Induzierende Ischemia-Reperfusionsschaden in der Maus-Ohr-Haut für intravital Multiphotonenionisation Imaging von Immunantworten

Zusammenfassung

Dieses Protokoll beschreibt die Induktion einer Ischämie-Reperfusion (IR) Modell auf Mausohrhaut mit Magnetspann. Mit Hilfe eines speziell angefertigten intravital Bildgebung Modell untersuchen wir in vivo Entzündungsreaktionen post-Reperfusion. Das Grundprinzip hinter der Entwicklung dieser Technik besteht darin, das Verständnis zu verlängern, wie Leukozyten Haut IR Verletzung reagieren.

Zusammenfassung

Ischemia-reperfusion injury (IRI) occurs when there is transient hypoxia due to the obstruction of blood flow (ischemia) followed by a subsequent re-oxygenation of the tissues (reperfusion). In the skin, ischemia-reperfusion (IR) is the main contributing factor to the pathophysiology of pressure ulcers.
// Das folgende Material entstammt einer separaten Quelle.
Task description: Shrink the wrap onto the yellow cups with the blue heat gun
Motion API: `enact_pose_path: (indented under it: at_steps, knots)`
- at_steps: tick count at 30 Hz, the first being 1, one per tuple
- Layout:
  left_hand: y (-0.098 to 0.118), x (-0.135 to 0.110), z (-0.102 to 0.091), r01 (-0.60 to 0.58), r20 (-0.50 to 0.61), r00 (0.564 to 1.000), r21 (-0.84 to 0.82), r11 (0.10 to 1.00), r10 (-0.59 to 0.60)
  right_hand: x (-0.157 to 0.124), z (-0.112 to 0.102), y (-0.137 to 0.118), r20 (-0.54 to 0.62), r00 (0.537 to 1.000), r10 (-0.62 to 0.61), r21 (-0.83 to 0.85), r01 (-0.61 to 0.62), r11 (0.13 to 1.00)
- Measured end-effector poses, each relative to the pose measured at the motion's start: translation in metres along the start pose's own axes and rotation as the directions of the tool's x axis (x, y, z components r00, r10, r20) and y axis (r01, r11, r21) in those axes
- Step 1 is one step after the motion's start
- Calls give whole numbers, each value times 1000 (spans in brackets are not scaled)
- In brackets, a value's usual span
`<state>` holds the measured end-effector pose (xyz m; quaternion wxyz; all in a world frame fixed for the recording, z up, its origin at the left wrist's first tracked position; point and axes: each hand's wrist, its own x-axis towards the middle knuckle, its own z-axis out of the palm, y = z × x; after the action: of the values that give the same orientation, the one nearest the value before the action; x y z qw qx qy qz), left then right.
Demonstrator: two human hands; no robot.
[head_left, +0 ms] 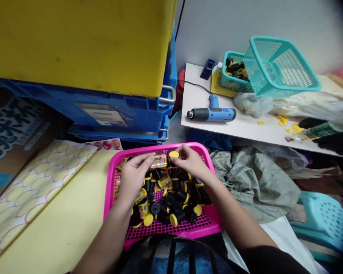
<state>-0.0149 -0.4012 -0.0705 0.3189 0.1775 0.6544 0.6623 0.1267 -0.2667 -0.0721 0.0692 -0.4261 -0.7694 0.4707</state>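
Observation:
A pink mesh basket rests over my lap, filled with small black cylinders with yellow caps and some wrapped in yellow printed labels. Above its far side, my left hand pinches a small yellow-labelled cylinder by its left end. Close by on the right, my right hand has its fingers closed around a small piece with a round yellow cap. The two pieces are side by side; I cannot tell whether they touch. Parts of my fingertips are hidden behind them.
At left lie a sheet of round stickers and stacked blue crates under a yellow one. A white table bears a blue heat gun and teal baskets. A teal stool stands right of a grey sack.

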Motion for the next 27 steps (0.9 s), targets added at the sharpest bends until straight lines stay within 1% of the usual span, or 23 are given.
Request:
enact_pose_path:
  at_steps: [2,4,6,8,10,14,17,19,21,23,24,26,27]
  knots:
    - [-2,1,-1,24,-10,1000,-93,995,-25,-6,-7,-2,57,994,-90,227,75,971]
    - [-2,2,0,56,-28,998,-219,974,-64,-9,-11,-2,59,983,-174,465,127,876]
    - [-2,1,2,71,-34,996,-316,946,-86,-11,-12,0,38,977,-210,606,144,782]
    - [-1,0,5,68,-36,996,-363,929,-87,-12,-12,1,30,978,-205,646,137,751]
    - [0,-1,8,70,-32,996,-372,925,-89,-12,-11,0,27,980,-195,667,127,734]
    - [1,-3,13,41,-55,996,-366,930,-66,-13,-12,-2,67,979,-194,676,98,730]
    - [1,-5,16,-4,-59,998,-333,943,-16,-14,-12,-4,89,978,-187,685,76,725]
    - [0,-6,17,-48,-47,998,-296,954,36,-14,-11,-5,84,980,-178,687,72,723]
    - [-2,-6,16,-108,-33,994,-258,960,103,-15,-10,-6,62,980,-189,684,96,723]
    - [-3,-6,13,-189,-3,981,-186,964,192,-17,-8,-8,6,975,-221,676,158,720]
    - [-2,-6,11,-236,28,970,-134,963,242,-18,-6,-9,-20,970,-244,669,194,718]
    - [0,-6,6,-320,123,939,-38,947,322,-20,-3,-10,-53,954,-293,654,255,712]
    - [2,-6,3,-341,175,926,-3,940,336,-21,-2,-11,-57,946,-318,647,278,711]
While the cascade of events leading up to the inflammatory response has been well studied, the spatial and temporal responses of the different subsets of immune cells to an IR injury are not well understood. Existing models of IR using the clamping technique on the skin flank are highly invasive and unsuitable for studying immune responses to injury, while similar non-invasive magnet clamping studies in the skin flank are less-than-ideal for intravital imaging studies. In this protocol, we describe a robust model of non-invasive IR developed on mouse ear skin, where we aim to visualize in real-time the cellular response of immune cells after reperfusion via multiphoton intravital imaging (MP-IVM).

Einleitung

Ischämie-Reperfusionsverletzung (IRI) tritt auf, wenn eine vorübergehende Hypoxie aufgrund der Behinderung des Blutflusses (Ischämie) durch eine nachfolgende Wiedersauerstoffversorgung der Gewebe (Reperfusion) gefolgt ist. In der Haut, Ischämie-Reperfusion (IR) gilt als einer der Faktoren für die Pathophysiologie von Dekubitus zu sein, wo längere Bettruhe langfristige Krankenhauspatienten zu Verletzungen prädisponiert. Bei diesen Patienten sowohl die Haut und die darunter liegenden Muskeln sind ständig Gewichtsdruck ausgesetzt über Bereiche der Knochenvorsprung ausgeübt wird, in lokalisierten Verletzungen führt , die, wenn sie unbehandelt, nekrotischen ¹ werden kann.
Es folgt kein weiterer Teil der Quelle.